_REQUIRED ACTION_
Your task is to find every line of the listing that includes "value" and copy it.

Segment Start: DATA SHOWN

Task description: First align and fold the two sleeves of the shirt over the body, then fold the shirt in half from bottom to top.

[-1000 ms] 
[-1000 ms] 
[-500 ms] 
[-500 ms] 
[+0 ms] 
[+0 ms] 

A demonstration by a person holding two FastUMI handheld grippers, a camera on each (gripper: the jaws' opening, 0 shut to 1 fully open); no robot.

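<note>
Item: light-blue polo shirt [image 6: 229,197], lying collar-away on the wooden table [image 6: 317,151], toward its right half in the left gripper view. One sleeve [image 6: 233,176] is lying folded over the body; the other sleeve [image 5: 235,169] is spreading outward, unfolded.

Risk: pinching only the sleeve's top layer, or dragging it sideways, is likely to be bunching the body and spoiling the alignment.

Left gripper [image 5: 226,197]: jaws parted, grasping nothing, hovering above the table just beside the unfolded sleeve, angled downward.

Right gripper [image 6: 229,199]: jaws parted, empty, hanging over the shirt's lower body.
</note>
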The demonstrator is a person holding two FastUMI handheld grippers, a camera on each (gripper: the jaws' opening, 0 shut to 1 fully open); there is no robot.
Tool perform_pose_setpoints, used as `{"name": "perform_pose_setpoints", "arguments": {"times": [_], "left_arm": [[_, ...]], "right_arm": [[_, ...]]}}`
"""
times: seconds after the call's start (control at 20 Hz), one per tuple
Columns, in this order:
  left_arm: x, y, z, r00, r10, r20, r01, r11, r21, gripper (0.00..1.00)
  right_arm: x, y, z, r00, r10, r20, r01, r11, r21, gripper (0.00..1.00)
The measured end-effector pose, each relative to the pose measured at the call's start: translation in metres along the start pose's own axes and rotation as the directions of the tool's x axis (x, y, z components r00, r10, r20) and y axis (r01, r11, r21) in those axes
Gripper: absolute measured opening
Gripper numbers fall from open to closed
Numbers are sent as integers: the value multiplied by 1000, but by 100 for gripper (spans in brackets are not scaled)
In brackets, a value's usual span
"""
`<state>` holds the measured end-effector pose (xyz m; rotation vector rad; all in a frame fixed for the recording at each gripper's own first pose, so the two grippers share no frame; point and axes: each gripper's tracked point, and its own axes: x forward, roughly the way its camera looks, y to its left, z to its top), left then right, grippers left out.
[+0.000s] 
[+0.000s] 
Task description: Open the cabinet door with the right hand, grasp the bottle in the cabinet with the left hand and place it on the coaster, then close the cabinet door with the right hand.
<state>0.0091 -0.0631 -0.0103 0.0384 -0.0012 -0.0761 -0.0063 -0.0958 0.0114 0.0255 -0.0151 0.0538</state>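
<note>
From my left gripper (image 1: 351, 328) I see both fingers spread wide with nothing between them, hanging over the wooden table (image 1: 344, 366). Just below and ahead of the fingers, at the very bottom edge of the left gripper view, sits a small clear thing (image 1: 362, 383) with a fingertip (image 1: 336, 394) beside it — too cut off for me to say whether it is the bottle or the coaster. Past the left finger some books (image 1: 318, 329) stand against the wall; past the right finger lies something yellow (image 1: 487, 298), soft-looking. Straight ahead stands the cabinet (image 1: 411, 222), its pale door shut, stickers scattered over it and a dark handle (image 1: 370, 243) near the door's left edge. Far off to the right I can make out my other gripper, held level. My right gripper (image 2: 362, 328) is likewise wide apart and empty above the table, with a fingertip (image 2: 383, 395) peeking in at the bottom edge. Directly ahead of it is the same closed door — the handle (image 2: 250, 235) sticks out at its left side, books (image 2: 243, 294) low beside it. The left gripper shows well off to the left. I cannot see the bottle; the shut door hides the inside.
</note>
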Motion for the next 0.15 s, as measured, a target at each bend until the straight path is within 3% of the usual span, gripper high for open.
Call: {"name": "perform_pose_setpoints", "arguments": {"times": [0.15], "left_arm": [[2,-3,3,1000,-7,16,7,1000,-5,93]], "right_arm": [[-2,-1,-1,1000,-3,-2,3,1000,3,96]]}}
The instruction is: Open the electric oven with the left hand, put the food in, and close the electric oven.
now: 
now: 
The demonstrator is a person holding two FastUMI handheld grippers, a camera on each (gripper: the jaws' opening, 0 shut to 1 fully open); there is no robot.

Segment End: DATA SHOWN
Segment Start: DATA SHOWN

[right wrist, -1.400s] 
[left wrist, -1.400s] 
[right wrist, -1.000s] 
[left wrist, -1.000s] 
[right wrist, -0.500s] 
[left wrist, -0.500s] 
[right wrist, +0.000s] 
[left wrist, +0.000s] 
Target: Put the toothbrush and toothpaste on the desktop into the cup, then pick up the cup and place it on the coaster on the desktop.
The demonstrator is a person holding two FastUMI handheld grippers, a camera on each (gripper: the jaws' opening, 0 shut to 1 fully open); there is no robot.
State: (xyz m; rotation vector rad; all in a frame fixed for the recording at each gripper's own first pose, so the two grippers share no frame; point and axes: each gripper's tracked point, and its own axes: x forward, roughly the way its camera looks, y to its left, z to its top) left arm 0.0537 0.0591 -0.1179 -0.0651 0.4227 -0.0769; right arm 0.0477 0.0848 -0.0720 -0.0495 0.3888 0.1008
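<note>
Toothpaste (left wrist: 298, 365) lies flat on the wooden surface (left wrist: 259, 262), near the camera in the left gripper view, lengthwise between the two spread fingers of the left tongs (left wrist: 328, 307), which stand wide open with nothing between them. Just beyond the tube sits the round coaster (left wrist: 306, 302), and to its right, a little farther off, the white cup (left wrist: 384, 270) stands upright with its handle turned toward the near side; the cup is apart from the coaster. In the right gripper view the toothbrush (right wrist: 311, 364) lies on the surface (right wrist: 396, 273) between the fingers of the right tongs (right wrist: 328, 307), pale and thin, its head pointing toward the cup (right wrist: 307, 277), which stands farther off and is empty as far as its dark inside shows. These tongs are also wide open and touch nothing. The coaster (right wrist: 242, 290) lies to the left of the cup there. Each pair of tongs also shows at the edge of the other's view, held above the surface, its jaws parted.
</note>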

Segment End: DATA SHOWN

_EXERCISE RESULT_
Numbers are sent as integers: the value multiplied by 1000, but by 100 for gripper (spans in brackets are not scaled)
In brackets, a value's usual span

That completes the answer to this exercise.